Extensions are implemented as new pipeline steps. There are no plugins, hooks, or dynamic loaders. If behavior is not expressed as a ProcessingStep, it is not a supported extension.


Extension Model (At a Glance)

  • Extensions are new ProcessingStep classes
  • Steps participate in the pipeline in an explicit order
  • Each step has one responsibility
  • Shared state flows only through ProcessingContext
  • Side effects are limited to the package directory

If an extension cannot be expressed this way, it does not belong in this project.


Architectural Roles

Component Responsibility
Pipeline Owns execution order, lifecycle, and logging
ProcessingContext Shared, explicit runtime state
ProcessingStep One discrete transformation
dita_xml Centralized XML parsing and rewriting
utils Stateless helper functions

Extensions integrate only at the ProcessingStep level.


Step Contracts

Each step operates under a clear contract:
preconditions may be assumed; postconditions must be guaranteed.

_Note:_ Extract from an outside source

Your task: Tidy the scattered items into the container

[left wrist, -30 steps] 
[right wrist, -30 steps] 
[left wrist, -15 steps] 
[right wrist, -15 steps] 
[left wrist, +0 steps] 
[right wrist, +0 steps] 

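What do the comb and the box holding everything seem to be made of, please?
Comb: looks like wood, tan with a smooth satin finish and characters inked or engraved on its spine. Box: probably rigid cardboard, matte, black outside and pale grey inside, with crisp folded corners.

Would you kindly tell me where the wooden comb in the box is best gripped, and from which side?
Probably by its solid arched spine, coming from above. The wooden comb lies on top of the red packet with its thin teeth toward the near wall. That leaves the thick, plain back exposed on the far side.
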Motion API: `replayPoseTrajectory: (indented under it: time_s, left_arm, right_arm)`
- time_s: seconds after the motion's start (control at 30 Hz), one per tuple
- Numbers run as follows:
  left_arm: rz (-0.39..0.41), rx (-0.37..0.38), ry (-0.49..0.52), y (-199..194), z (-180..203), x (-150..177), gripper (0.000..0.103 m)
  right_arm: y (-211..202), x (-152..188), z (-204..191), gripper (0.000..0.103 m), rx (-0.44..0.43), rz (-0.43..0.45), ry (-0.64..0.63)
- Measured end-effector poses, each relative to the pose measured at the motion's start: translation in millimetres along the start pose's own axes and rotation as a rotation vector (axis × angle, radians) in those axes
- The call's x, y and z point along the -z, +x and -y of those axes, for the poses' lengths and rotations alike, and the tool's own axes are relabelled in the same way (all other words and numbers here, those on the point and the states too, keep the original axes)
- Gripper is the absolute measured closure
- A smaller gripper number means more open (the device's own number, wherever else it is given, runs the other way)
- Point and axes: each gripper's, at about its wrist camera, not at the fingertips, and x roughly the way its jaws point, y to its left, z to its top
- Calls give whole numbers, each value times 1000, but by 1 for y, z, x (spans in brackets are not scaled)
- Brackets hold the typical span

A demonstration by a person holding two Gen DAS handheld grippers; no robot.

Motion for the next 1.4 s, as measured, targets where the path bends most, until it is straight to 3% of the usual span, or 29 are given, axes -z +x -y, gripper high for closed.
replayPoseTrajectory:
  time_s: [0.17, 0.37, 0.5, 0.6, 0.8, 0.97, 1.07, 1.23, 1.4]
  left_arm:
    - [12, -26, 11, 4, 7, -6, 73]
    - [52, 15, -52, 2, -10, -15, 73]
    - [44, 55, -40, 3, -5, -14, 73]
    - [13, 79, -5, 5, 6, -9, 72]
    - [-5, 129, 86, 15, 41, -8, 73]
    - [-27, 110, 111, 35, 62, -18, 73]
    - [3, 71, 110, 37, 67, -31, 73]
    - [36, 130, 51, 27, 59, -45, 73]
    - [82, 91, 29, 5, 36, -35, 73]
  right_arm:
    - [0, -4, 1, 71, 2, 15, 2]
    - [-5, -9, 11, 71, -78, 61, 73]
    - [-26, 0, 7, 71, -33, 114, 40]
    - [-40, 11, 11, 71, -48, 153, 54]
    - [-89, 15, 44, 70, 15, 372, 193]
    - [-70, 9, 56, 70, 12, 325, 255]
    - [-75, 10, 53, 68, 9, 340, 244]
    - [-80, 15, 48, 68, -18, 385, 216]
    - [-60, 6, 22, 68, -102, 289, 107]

Step Preconditions Postconditions
RemoveIndexMapStep index.ditamap exists and references a .ditamap Main map resolved; index.ditamap deleted
RenameMainMapStep Main map path resolved Main map renamed to <docx_stem>.ditamap
ProcessMapsStep Renamed main map exists Abstract topic injected; maps numbered; wrapper topics created; topicrefs normalized
RefactorGlossaryStep Definition map configured and exists Definition child topics transformed to glossentry

Failure semantics

  • Structural violations fail fast
  • Content inconsistencies log warnings and continue
  • Failures stop the pipeline immediately
  • No rollback is performed

ProcessingContext Usage

ProcessingContext is the only supported shared state mechanism.

Stable Attributes

Always present:

  • package_dir
  • docx_stem
  • topics_dir (derived)
  • media_dir (derived)

Derived Attributes

Populated by specific steps:

  • main_map_path
    Set by RemoveIndexMapStep

  • renamed_main_map_path
    Set by RenameMainMapStep

Steps may only read derived attributes after the responsible step has executed.

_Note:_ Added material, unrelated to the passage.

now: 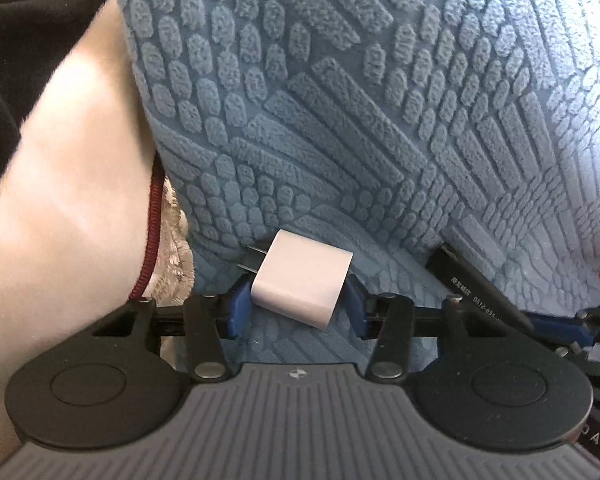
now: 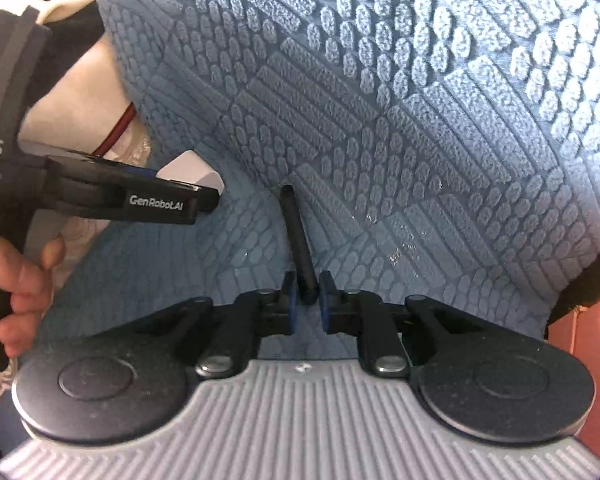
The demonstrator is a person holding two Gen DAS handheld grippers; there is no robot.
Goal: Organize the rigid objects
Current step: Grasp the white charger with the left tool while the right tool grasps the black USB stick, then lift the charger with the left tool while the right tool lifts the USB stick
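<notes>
My left gripper (image 1: 298, 308) is shut on a white plug charger (image 1: 302, 284), whose two metal prongs point left; it is held over the blue textured cover (image 1: 340, 100). My right gripper (image 2: 308, 300) is shut on a black pen (image 2: 298, 240), which points away toward the cover's fold. The pen also shows in the left wrist view (image 1: 472, 284) at the right. The left gripper with the charger (image 2: 192, 172) shows at the left in the right wrist view.
The blue cover (image 2: 380, 100) drapes over a seat and its back. A cream cushion with dark red piping (image 1: 60, 180) lies at the left. My hand (image 2: 24, 276) holds the left gripper's handle. An orange surface (image 2: 580, 360) is at the right.
</notes>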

Adding Context Attributes (Extensions)

Extensions may introduce new context attributes if they follow these rules:

  • Use explicit, descriptive names
  • Document the attribute in the step docstring
  • Do not shadow existing attributes
  • Keep attributes optional unless enforced by a prior step

Example:

context.regex_cleanup_applied = True

Context is shared state, not a general-purpose key-value store.


Creating a New Step

Step Definition

from dita_package_processor.steps.base import ProcessingStep

class MyNewStep(ProcessingStep):
    name = "my-new-step"

    def run(self, context, logger):
        # Implement exactly one responsibility
        ...

Rules

  • Inherit from ProcessingStep
  • Implement run(context, logger)
  • Declare a stable, unique name
  • Do not invoke other steps

Step Registration

Steps are registered explicitly when constructing the pipeline.

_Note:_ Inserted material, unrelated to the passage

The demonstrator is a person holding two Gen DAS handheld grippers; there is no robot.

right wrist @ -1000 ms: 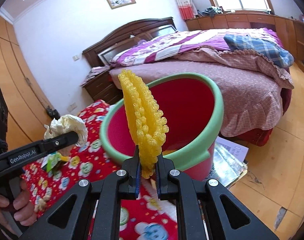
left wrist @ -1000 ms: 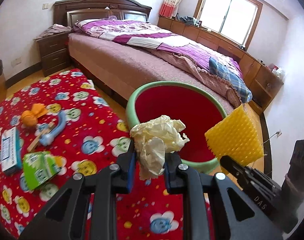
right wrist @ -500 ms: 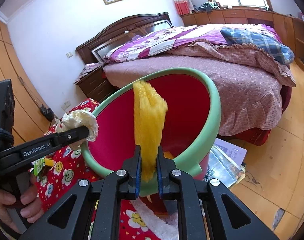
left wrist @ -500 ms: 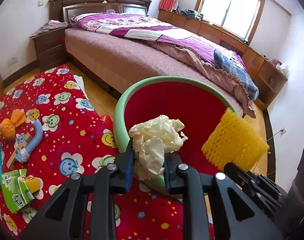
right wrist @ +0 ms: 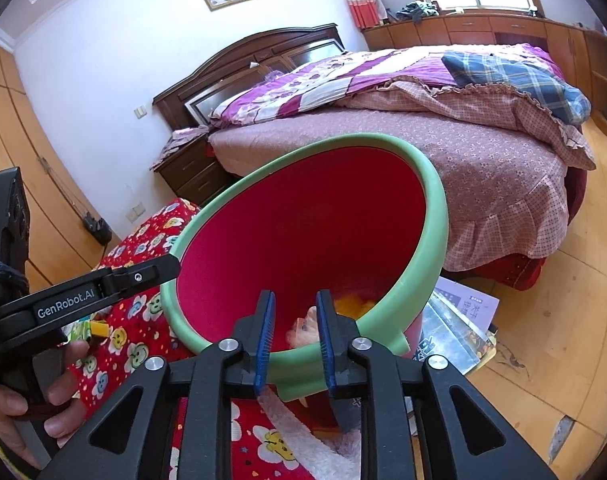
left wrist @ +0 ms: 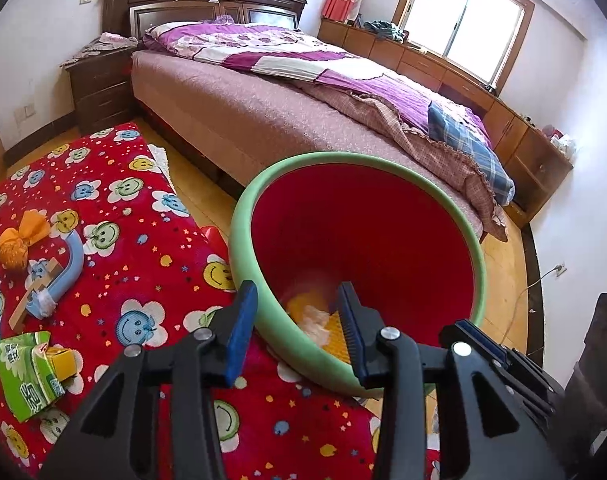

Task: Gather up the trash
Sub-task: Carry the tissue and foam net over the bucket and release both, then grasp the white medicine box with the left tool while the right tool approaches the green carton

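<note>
A: Which step is going on here?

B: The drop. The left gripper (left wrist: 299, 320) is opening its fingers with nothing between them, and the right gripper (right wrist: 293, 340) is opening too, also empty. Both are hanging just over the near rim of the red plastic bin with the green rim (left wrist: 479, 264).

A: And where is the trash itself lying?

B: Below and just beyond the fingers, at the bottom of the bin: a crumpled white paper wad (left wrist: 315, 318) is lying against a yellow foam net (left wrist: 335, 336).

A: So what is the next move calling for?

B: I'm judging that more litter is waiting. To the left of the left fingers, on the red smiley-flower blanket (left wrist: 143, 256), a green drink carton (left wrist: 25, 372) and an orange tied bag (left wrist: 17, 242) are lying well apart from the bin. Reaching them is calling for pulling back clear of the rim and swinging left.

A: Is any writing showing?

B: "GenRobot.AI" is reading in white along the left gripper's side in the right wrist view. The carton's print is too small to make out.
</note>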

Execution order is intentional and visible:

Pipeline(
    steps=[
        RemoveIndexMapStep(),
        RenameMainMapStep(),
        MyNewStep(),
        ProcessMapsStep(),
        RefactorGlossaryStep(),
    ],
    logger=logger,
)

There is no automatic discovery.


Placement Guidelines

Use these guidelines when inserting a new step:

Step Type Recommended Position
File discovery / deletion Early
Map restructuring Before topic-level steps
Topic generation Middle
Content rewriting Late
Validation / cleanup Last

If placement is ambiguous, the step is probably doing too much.


XML Safety Rules

  • Do not perform ad-hoc XML manipulation inside steps
  • Reuse helpers from dita_xml.py
  • Centralize XPath and tree logic in the facade module

Pattern to follow:

doc = read_xml(path)
doc = transform_function(doc)
write_xml(doc)

This keeps XML behavior consistent and maintainable.


Explicitly Unsupported Anti-Patterns

The following are not supported and should not be introduced:

  • Steps invoking other steps
  • Feature flags inside steps to simulate ordering
  • Orchestration logic in the CLI
  • Shared globals
  • Implicit dependencies between steps

If you need conditional behavior, add a new step and make it explicit.


Summary

Extensions in this project are deliberately constrained:

  • Linear pipeline
  • Explicit execution order
  • One responsibility per step
  • Controlled shared state

These constraints are what keep the system predictable, testable, and maintainable at scale.